The idea of automated testing and having the ai improve on it’s own was fascinating to me. Today I had a go at it, since 2 days ago I created a docker container in which Codex could run without any guardrails.
My first proper attempt at telling it to run tests and improve code based on the tests resulted in this:
You now have full access, can you run the tests and self-improve?
notion image
a 3600+ seconds prompt, that’s 60minutes, also known as an hour.
 
I’m not even quite certain what it’s doing. It seems to have created some more tests, and improved some tests and the code that is being tested, but not by any crazy amounts.
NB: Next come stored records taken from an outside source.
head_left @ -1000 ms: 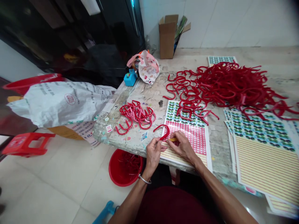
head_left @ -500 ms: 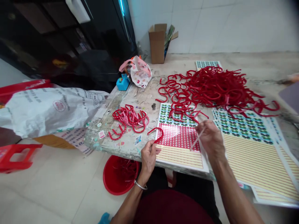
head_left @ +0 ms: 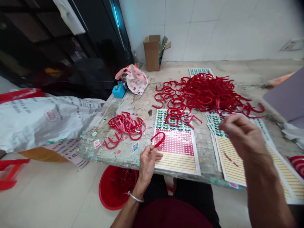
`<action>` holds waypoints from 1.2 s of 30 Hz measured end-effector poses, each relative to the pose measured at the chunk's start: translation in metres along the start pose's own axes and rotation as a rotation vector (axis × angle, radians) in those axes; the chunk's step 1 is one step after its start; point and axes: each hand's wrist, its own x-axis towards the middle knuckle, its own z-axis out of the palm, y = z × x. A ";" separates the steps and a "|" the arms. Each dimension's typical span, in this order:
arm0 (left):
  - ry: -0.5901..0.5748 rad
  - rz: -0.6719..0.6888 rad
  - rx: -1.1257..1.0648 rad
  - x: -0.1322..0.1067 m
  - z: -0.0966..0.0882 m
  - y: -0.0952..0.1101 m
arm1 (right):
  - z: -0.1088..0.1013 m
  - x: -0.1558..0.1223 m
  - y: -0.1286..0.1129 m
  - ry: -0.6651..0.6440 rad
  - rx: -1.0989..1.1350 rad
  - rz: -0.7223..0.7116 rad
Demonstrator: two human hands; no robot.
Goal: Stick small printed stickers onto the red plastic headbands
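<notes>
My left hand [head_left: 147, 160] pinches one end of a red curved hook-shaped strip [head_left: 161, 136]. The hook stands over the left part of a sticker sheet [head_left: 175, 161], printed in green-blue, red and yellow-striped bands. On the right, my right hand [head_left: 244, 136] is raised above other sheets [head_left: 228, 142], its fingers bent and smeared by motion. Below it, apart from the fingers, is a thin reddish-white sliver [head_left: 231, 159]; whether it lies on the sheet or is in the air cannot be seen.
A big heap of red curved strips [head_left: 209, 91] covers the table's back right. A smaller pile [head_left: 128, 125] lies at left. Beyond stand a cardboard box [head_left: 152, 53], a blue tape dispenser [head_left: 119, 90] and a printed bag [head_left: 136, 80]. A red bucket [head_left: 104, 190] stands below the edge.
My right hand has moved right and up, off the middle sheet. The pale thin strip it held is out of the fingers. My left hand keeps the hook; the camera view has shifted right.
</notes>
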 end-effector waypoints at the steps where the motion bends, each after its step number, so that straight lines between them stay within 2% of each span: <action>1: -0.028 0.003 -0.044 -0.002 0.005 0.012 | 0.012 -0.001 0.001 -0.138 -0.077 0.021; 4: -0.162 0.057 -0.152 -0.007 0.021 0.048 | 0.046 -0.009 0.002 -0.473 -0.273 0.009; 5: -0.203 0.074 -0.179 -0.009 0.026 0.056 | 0.055 -0.012 0.001 -0.540 -0.318 -0.016; 7: -0.245 0.090 -0.215 -0.011 0.034 0.067 | 0.067 -0.017 -0.002 -0.590 -0.396 -0.093; 11: -0.229 0.087 -0.235 -0.011 0.041 0.069 | 0.074 -0.025 -0.002 -0.524 -0.619 -0.302; 15: -0.193 0.076 -0.236 -0.009 0.042 0.063 | 0.077 -0.029 0.004 -0.357 -0.949 -0.543; 19: -0.175 0.055 -0.272 -0.008 0.040 0.062 | 0.078 -0.030 0.006 -0.174 -1.137 -0.621; 21: -0.186 0.024 -0.340 -0.007 0.039 0.062 | 0.075 -0.030 0.009 -0.112 -1.121 -0.593; 24: -0.170 -0.001 -0.463 -0.003 0.037 0.064 | 0.067 -0.036 0.024 -0.132 -1.004 -0.468; 27: -0.154 -0.006 -0.529 0.001 0.037 0.069 | 0.060 -0.053 0.056 -0.214 -0.911 -0.295; 29: -0.163 -0.008 -0.552 0.003 0.038 0.073 | 0.059 -0.067 0.078 -0.256 -0.892 -0.240; 31: -0.176 -0.009 -0.566 0.003 0.040 0.076 | 0.062 -0.080 0.093 -0.208 -0.841 -0.227; 33: -0.193 -0.006 -0.571 0.001 0.043 0.077 | 0.068 -0.088 0.094 -0.169 -0.648 -0.151; 36: -0.219 0.000 -0.582 -0.002 0.049 0.076 | 0.084 -0.089 0.075 -0.142 -0.156 0.150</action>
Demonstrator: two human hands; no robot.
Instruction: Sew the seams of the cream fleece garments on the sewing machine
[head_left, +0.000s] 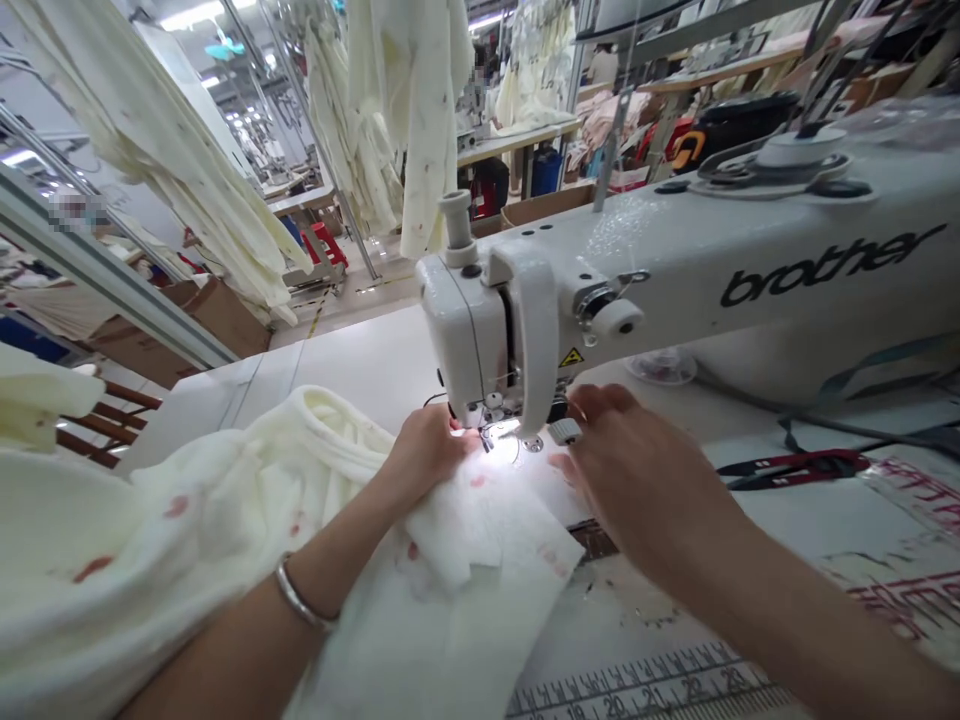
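Observation:
A cream garment (247,500) with small reddish prints spreads from the left up to the needle area of a white sewing machine (480,320). My left hand (427,450) presses and pinches the cloth just left of the presser foot (487,437); its fingertips are partly behind the machine head. To the right of the needle, my right hand (622,450) curls its fingers beside a small black knob and a ribbed grey part (564,431). What those fingers hold, if anything, is hidden. A bright lamp lights the cloth under the needle.
Red-and-black thread snips (795,467) lie right of my right forearm. A ruler scale (645,685) runs along the front edge. A clear round case (661,367) sits under the machine arm. Cream garments (420,110) hang behind, near cardboard boxes (217,320) and other worktables.

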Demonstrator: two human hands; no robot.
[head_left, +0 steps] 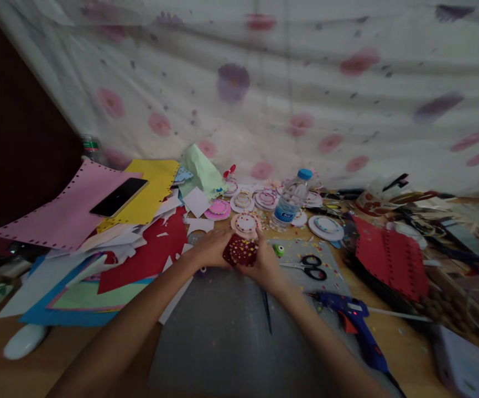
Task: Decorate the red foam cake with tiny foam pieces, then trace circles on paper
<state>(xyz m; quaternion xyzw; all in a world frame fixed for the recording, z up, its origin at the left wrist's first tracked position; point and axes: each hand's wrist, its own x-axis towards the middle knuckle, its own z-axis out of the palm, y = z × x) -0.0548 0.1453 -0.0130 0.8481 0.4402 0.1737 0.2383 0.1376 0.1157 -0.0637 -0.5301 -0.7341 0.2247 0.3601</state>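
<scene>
Between my two hands is a dark red piece (240, 250) dotted with small yellow and pale star-like bits. My left hand (215, 249) grips its left edge and my right hand (263, 258) its right edge; both hands have their fingers closed on it. Right behind it shows a pale pink round paper craft (245, 223) with a ring of coloured dots; whether the two touch, I cannot tell. Under my hands lies a grey mat (223, 337). Close to my right hand are a green googly-eyed piece (279, 250), black-handled scissors (313, 267) and dark tweezers (266, 312).
A blue glue gun (358, 315) lies on the right, near red punched paper (391, 257). A water bottle (291, 202) stands behind, among several round paper crafts (326, 226). Coloured paper sheets (69, 204) with a phone (119, 197) on top fill the left. A floral curtain (231, 110) hangs behind.
</scene>
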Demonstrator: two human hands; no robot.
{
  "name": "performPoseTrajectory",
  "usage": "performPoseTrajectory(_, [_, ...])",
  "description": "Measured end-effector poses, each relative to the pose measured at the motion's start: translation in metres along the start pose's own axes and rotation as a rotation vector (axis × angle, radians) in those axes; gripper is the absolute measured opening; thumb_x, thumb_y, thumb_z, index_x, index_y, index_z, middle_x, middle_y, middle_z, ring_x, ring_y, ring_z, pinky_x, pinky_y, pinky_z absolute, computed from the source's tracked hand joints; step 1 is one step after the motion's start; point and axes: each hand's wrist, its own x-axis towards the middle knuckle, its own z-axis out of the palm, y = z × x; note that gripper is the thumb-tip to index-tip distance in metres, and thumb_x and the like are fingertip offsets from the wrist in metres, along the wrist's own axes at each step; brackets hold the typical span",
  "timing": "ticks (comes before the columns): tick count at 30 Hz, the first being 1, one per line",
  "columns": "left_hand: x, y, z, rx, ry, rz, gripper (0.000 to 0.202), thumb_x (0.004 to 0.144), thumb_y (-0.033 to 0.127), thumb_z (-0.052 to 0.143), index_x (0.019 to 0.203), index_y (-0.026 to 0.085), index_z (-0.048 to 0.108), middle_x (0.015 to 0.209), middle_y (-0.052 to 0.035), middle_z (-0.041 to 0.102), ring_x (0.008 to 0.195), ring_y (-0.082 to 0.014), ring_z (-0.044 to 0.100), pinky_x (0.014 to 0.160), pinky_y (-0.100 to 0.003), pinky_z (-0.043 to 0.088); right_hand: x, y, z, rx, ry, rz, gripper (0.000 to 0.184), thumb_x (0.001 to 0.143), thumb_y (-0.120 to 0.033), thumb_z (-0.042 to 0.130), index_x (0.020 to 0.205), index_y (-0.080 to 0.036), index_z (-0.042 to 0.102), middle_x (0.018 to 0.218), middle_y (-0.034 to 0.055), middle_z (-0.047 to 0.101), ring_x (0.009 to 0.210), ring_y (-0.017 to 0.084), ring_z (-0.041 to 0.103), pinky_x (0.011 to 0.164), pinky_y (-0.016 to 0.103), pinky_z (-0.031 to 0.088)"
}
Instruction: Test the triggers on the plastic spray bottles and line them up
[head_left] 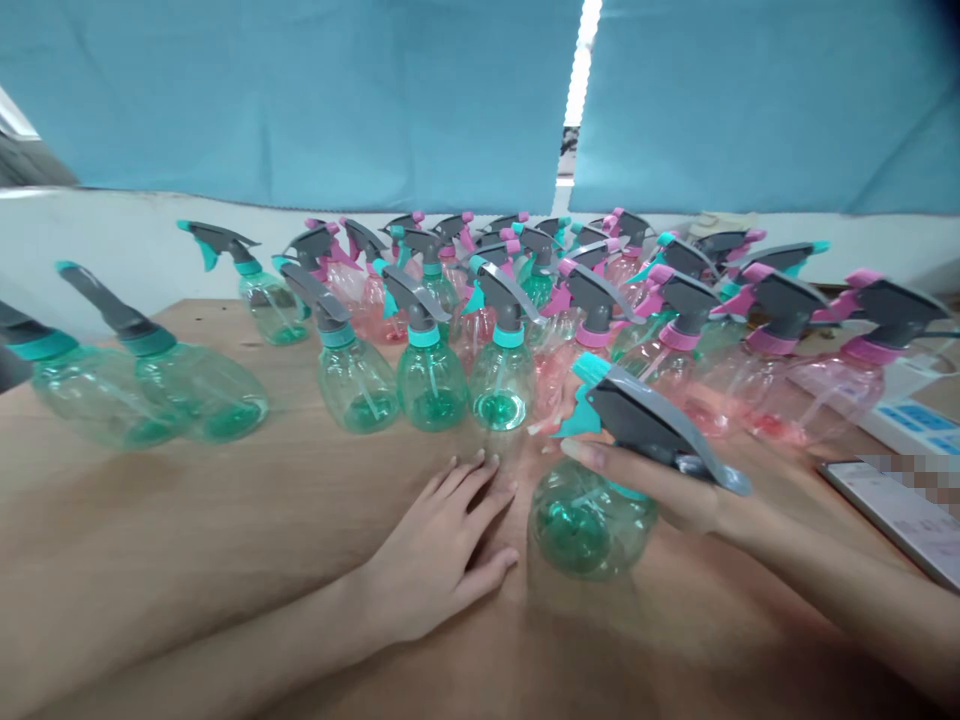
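Note:
My right hand [660, 485] grips a green spray bottle [589, 525] around its neck, below a grey head with a teal nozzle and trigger. The bottle tilts, its nozzle end pointing to the left. Part of the neck is hidden behind my fingers. To its left, my left hand [457, 535] lies flat on the wooden table [300, 540], fingers spread and holding nothing. Just beyond the left fingertips stands another green spray bottle [501, 385], upright, with a second green spray bottle [433, 385] beside it.
Several pink spray bottles [832, 385] and green ones crowd the back and right. Two green spray bottles [202, 390] lean at the left. A phone [892, 510] lies at the right edge, near a white-and-blue box [915, 420]. Blue curtains [337, 100] hang behind.

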Motion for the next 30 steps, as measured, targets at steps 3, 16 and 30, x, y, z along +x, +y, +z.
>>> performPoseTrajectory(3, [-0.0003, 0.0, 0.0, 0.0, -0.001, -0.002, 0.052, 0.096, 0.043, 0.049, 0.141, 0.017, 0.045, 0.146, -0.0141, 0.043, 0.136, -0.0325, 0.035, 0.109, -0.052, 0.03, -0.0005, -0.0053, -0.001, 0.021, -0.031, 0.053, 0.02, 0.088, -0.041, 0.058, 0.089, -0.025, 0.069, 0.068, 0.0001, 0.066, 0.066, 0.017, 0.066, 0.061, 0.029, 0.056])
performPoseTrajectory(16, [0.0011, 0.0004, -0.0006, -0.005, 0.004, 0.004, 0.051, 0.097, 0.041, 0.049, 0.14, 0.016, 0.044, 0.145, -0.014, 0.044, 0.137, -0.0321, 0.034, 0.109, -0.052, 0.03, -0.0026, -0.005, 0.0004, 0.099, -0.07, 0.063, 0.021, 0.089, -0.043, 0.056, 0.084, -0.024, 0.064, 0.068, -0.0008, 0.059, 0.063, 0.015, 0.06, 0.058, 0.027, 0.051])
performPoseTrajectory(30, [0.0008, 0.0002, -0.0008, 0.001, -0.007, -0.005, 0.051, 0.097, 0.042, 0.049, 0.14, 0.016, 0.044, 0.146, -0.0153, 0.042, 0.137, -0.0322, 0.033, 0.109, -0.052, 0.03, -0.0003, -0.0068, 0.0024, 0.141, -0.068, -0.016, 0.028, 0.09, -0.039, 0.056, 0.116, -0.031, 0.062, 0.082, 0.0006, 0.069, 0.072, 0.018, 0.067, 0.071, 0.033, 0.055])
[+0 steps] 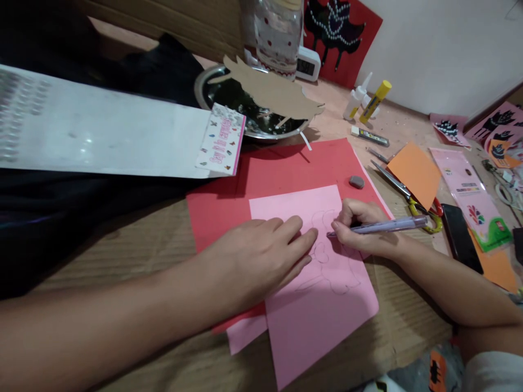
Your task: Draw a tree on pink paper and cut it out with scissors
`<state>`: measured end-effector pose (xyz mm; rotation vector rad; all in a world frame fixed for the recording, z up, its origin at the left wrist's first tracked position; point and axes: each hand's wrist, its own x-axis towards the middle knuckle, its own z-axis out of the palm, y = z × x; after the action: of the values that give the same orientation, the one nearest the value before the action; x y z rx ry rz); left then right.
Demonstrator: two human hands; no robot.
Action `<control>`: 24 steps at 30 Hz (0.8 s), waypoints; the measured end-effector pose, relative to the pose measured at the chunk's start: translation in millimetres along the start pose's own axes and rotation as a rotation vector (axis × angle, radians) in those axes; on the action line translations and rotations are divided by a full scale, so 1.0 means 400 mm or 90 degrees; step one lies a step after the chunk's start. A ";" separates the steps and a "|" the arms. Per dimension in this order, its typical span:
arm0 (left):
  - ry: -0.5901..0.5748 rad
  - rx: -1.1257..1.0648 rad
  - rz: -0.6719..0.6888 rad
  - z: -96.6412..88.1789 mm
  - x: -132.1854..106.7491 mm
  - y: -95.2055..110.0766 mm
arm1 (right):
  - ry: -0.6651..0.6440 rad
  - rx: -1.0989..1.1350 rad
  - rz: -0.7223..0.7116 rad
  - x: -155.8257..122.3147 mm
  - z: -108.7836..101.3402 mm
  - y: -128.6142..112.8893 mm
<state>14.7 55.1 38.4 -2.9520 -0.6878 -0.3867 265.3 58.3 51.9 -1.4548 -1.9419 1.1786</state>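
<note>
My left hand (265, 256) lies flat on a pink sheet of paper (322, 332), fingers stretched out toward the drawing. A purple pencil (394, 224) is gripped in my right hand (353, 223), its tip at the paper's surface. Thin grey outlines of rounded, curling shapes (321, 252) cover the middle of the pink sheet, partly hidden by my hands. Beneath it is a larger red sheet (278, 169), and a pink corner (247, 333) shows at the lower left. A small grey eraser (357, 182) rests on the red sheet, beyond my right hand.
Scissors (392, 179) lie partly under orange paper (415, 171), near a black phone (461, 237). Glue bottles (355, 103) and a glue stick (376, 102) stand behind. A metal bowl (200, 87) holds a cardboard cutout (269, 90); a long white pad (122, 130) is left.
</note>
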 end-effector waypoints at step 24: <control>0.017 -0.012 -0.003 0.006 -0.002 0.002 | -0.035 0.011 -0.002 -0.001 -0.007 0.008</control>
<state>15.0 54.6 36.1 -2.9579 -0.6930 -0.4345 269.5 59.3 50.7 -1.4238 -1.9640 1.2428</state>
It also takes a very, very long time to complete “npm run -s coverage”. When I run it locally myself it takes ~90 seconds.
 
In the 60 minutes that it ran, it has managed to complete npm run coverage a full 8 times. This does mean, that in theory it should have ran 8 cycles of improvement. I do wonder how long this could go for, for the sake of an experiment I should maybe try this sometime.
 
But for now I’m ending this loop, as it’s hogging my assistant.
 
I found that for some reason it had created a backup of my node modules, twice. It created one in my root, and in the coverage folder. This introduced tens of thousands of files that now had to be scanned for the test coverage as well. This made it slow to say the least.
 
Time for another attempt at this, now with a normal amount of files.
I gave it a similar prompt Please run cleanup once. Then run the tests and self improve
notion image
 
It gave a normal, one time loop result. Sure.
Another attempt, trying to get it in a loop again.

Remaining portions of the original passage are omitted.